As Britain’s dairy farming stands on the brink of collapse over low milk prices and rising production costs, a Denby Dale couple are challenging the market with new products. ANDREW BALDWIN reports.

‘Louise and I wanted a modern twist to the business and to reflect changes in farming.’

WITH agriculture in a state of flux, it is more important than ever that farmers diversify.

Jeremy Holmes and his wife Louise are on board the revolution – with their own brand of luxury ice cream.

Their move comes as the number of dairy farms in Yorkshire and the north-east continues to fall, from 2,371 to 1,367 in 10 years.

The decline is escalating as dairy farmers rapidly leave the industry due to low milk prices and soaring production costs.

Jeremy and Louise, who have 250 acres of grazing land at Delph House Farm on the outskirts of Denby Dale, are determined to be among those who survive.

Increasing numbers of visitors are making the trip to the farm or delicatessens to sample the wares of their Yummy Yorkshire Ice Cream Company churned from the farm’s own herd of 150 Friesians.

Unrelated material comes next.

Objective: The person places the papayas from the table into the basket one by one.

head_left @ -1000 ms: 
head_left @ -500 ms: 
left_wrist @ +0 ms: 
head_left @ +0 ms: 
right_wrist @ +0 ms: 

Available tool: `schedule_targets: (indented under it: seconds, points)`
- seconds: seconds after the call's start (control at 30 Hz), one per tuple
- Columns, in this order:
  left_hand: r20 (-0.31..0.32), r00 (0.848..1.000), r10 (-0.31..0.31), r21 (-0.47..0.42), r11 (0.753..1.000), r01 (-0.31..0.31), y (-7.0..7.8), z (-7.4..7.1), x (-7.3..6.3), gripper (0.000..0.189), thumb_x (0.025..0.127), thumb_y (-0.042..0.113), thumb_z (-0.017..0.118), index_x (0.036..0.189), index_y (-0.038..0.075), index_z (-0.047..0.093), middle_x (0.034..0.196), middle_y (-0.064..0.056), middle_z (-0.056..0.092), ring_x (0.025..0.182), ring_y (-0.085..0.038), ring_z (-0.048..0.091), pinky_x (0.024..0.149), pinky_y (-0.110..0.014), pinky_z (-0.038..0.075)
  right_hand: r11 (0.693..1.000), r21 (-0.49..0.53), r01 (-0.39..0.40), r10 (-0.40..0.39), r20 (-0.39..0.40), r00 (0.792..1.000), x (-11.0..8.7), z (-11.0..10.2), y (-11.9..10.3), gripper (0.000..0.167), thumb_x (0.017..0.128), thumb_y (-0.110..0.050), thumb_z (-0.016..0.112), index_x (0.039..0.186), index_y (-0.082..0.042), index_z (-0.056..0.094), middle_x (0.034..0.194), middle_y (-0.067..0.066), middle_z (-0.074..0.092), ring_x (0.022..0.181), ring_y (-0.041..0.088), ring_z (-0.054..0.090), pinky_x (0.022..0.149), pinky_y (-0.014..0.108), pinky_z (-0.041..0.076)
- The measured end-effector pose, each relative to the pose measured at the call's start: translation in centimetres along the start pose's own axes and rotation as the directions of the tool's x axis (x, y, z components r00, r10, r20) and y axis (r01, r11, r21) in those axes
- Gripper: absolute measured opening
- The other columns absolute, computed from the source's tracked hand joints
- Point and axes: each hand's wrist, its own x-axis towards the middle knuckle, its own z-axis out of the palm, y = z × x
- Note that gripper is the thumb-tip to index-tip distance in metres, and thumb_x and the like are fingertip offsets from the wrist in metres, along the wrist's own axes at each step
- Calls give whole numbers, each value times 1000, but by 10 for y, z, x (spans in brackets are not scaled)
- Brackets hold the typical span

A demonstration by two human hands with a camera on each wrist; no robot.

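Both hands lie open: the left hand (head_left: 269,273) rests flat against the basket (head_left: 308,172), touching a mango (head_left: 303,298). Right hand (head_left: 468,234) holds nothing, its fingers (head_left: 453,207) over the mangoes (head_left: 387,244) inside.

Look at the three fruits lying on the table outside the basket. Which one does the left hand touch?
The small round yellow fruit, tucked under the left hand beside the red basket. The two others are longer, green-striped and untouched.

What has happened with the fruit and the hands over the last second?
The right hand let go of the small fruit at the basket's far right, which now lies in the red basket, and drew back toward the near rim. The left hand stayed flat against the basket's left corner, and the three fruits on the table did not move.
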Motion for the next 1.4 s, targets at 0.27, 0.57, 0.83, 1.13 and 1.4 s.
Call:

The couple, both 37, are part of a new breed of Yorkshire farmers, who are finding exciting ways to add value to their traditional products. And in an increasingly tough industry, creative thinking is becoming the only way to make a living from the land.

Jeremy is delighted with the success so far and is expecting business to rise with a new ice cream parlour due to open in the summer for customers.

He says: “Representing the third generation of farmers at Delph House Farm, my wife Louise and I wanted a modern twist to the business and to reflect the changes in farming.

“We are delighted with the response that our ice cream has attracted so far and being enjoyed by customers who appreciate its fresh ingredients and creamy taste.

“The milk used is processed from the cow to the bottle within 90 minutes and then used in our ice cream, so you can’t get much fresher than that.”

He’s certainly not the first to branch out into something different, but it is become more of a necessity nowadays as farmers say they make a loss of 3p on every litre of milk they supply.

Wife Louise was instrumental in coming up with the decision to add ice cream to their activities.

Thirteen flavours have been introduced including midnight mint, caramel fudge made with clotted cream, marmalade cheesecake and banofee pie.

The couple describe their product as a traditional ice cream with a silky smooth texture and creamy taste which uses fresh local ingredients wherever possible.

They have forged links with other Yorkshire suppliers for the fresh strawberries, lemon curd and liquorice they use.

Plans are in hand to sell their ice cream at the forthcoming Honley and Emley shows and the Huddersfield Food Festival.

But Jeremy and Louise are not banking their hopes on ice cream alone.

Louise says: “We also produce our own fresh fruit, chocolate and vanilla milkshakes via our other venture, Jem and Ju’s Milkshakes.

“Yummy Yorkshire ice cream is just another example of our commitment to evolve and expand our product ranges.”

For the last five or six years, farmers have been getting 18p a litre for their milk, when it can cost up to 21p a litre to produce.

In reality, they need between 23p and 25p minimum – the gap resulting in up to three dairy farmers a day going out of business in some area.

A new report published last month highlighted the precarious condition of British dairy farming and called for a ‘fair trade’ price to be paid to farmers for their milk.

Peter Humphreys, chief executive of First Milk, a co-op with 2,600 members says: “For many dairy farmers, we are at a pivotal moment.”